• What the task asks: For every line in the material, output its text exactly and exclude any image it holds.

• Exercise material:
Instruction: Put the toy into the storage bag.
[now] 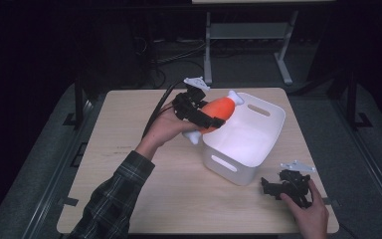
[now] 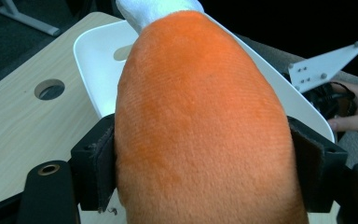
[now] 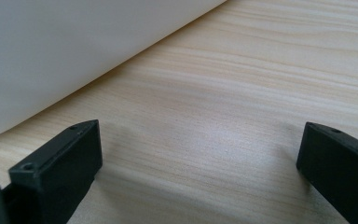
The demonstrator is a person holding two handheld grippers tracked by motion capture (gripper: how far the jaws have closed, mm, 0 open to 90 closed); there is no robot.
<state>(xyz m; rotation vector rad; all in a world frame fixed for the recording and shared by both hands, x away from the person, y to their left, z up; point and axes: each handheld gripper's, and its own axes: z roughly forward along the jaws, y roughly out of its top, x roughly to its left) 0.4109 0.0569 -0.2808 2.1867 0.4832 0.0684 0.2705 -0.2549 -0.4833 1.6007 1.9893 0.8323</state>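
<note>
With our left gripper [image 1: 205, 115] clamped on the orange plush drumstick [image 1: 218, 112] just above the white bin's [image 1: 271, 130] near rim and our right gripper [image 1: 280, 187] wide and empty beside it, releasing early could bounce the toy off that rim.

Plush toy [image 1: 218, 112] over the near-left rim of the bin [image 1: 268, 130], mid-table [image 1: 129, 149]; right gripper [image 1: 271, 188] near-right of it
</note>
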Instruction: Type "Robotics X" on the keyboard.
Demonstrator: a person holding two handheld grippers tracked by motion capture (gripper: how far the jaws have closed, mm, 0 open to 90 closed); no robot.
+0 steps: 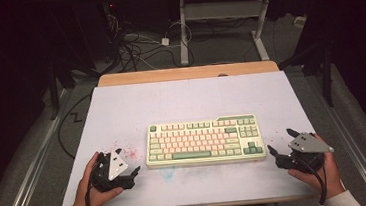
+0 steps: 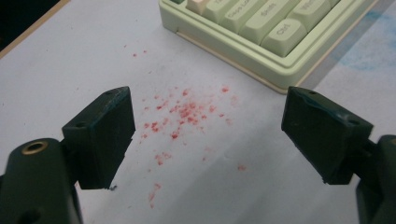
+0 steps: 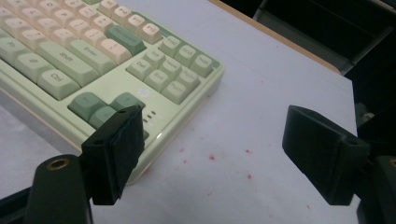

• Reply:
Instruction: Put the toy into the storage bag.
[now] 
[now] 
[now] 
The demonstrator is a person holding two handheld grippers tracked by motion capture (gripper: how far the jaws have closed, mm, 0 open to 90 closed); there is no robot.
<state>(xyz m; rotation vector rad; all in a world frame fixed for the recording and shared by both hands, x away from the person, y to their left, z up; point and axes: each handheld gripper's, and its own axes: z roughly forward along the jaws, y roughly out of its top, x roughly to its left) 0.4109 0.0569 -0.2808 2.1867 0.4832 0.0684 0.2705 -0.2549 -0.4833 1.6007 1.9893 0.8323</state>
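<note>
With our left gripper [image 1: 205, 115] clamped on the orange plush drumstick [image 1: 218, 112] just above the white bin's [image 1: 271, 130] near rim and our right gripper [image 1: 280, 187] wide and empty beside it, releasing early could bounce the toy off that rim.

Plush toy [image 1: 218, 112] over the near-left rim of the bin [image 1: 268, 130], mid-table [image 1: 129, 149]; right gripper [image 1: 271, 188] near-right of it
</note>
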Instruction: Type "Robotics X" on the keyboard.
Demonstrator: a person holding two handheld grippers tracked by motion capture (gripper: how far the jaws have closed, mm, 0 open to 90 closed); no robot.
+0 steps: 
+0 steps: 
+0 steps: 

No more output remains.